Inoltre, bisogna considerare che, a partire dal 2016, nella provincia del Kasai è scoppiata una nuova guerra civile e questo ha contribuito ad accelerare il flusso di congolesi verso l’Angola. La ribellione in Kasai è stata ispirata, e inizialmente capeggiata, da Kamuina Nsapu (“Formica nera” in lingua Luba) anche conosciuto come Jean Pierre Mpandi.

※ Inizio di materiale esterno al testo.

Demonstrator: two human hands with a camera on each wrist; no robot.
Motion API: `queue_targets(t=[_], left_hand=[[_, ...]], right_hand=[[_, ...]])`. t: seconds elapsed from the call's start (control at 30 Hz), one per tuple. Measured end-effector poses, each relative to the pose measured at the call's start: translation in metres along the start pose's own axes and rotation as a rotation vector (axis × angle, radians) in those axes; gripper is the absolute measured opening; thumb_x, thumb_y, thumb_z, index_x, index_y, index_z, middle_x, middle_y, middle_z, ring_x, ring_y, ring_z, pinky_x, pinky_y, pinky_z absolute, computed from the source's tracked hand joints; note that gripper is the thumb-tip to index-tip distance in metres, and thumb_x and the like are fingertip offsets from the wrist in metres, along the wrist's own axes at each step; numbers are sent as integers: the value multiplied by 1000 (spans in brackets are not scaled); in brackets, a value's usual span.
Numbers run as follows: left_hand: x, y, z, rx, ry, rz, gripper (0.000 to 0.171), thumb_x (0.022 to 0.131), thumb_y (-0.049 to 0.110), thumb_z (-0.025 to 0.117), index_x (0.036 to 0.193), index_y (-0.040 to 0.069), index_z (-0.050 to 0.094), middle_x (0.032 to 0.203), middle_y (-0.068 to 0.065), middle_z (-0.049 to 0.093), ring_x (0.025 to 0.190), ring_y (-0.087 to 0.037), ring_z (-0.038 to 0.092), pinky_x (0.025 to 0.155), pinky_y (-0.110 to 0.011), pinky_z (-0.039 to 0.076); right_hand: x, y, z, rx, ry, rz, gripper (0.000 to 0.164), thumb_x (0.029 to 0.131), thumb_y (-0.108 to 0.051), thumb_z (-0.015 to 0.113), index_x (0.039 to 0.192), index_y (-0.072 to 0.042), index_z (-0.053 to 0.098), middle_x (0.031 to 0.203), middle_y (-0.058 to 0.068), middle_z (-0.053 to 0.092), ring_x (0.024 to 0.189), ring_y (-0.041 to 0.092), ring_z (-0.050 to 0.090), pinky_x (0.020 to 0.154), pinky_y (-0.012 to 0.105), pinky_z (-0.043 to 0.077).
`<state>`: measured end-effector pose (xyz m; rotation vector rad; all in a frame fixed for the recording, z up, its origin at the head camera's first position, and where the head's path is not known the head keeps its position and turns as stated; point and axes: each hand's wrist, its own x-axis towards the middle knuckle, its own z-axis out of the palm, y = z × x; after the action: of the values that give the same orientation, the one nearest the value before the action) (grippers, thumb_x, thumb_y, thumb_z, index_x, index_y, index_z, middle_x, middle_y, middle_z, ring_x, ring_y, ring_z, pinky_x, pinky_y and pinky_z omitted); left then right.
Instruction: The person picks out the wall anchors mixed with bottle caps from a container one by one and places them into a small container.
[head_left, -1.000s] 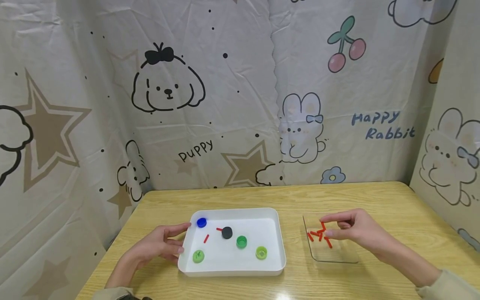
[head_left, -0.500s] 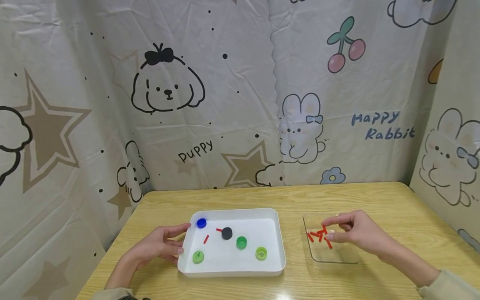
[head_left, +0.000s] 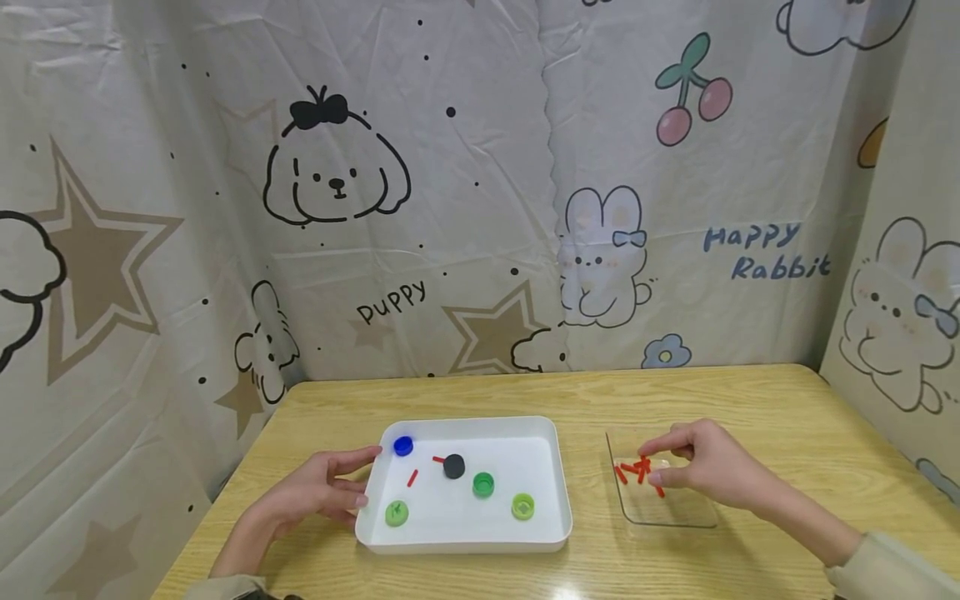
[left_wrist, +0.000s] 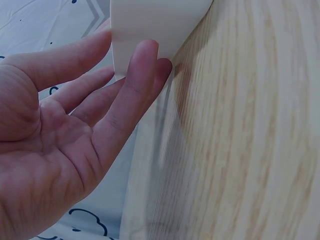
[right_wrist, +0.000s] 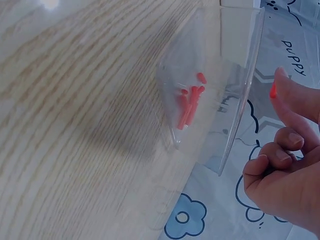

La scintilla del conflitto è stata il mancato riconoscimento da parte del Governo congolese di Kamuina Nsapu come capo tradizionale del gruppo etnico Luba e ha visto la creazione di varie bande armate che hanno attaccato principalmente rappresentanti del governo locale e forze di polizia.
Le milizie, mosse da una forte rabbia generata anche dall’odio interetnico fomentato dal loro leader, hanno portato avanti violenti attacchi verso la popolazione civile con uccisioni e stupri di massa, incendiando interi villaggi e causando la fuga di centinaia di migliaia di persone, molte delle quali, appunto, verso l’Angola.
Ma dietro la superficiale retorica etnica, il motivo fondamentale del conflitto è di tipo economico. Assumere il controllo di questa zona, anche se con la violenza e la paura, implica controllare il ricco traffico di diamanti qui estratti, senza dover renderne conto al Governo centrale di Kinshasa e quindi avere accesso a guadagni immensi.
Mi alzo e faccio due passi per sgranchirmi le gambe, in attesa di un aereo che non partirà, ma anche per riprendermi dalla scena del topolino.
C’è un piccolo giardino con qualche pianta, il sole ha fatto capolino, timido, fra le nuvole spesse dell’immenso cielo equatoriale. Una farfalla si posa su un fiore bianco, è grande ma delicata, gialla e nera, è una papilio constantinus mweruanus, della famiglia delle papilionidae, molto diffuse in questa parte dell’ Africa.
Stupenda, vola via leggera e indisturbata, incurante di nazionalità e confini, diamanti e guerre, denaro e torture, xenophobia e violenza. Dice Muleo, mio compagno di attesa del volo che non prenderemo: “I congolesi in Angola vengono uccisi come le mosche” e penso io: “O come topolini”.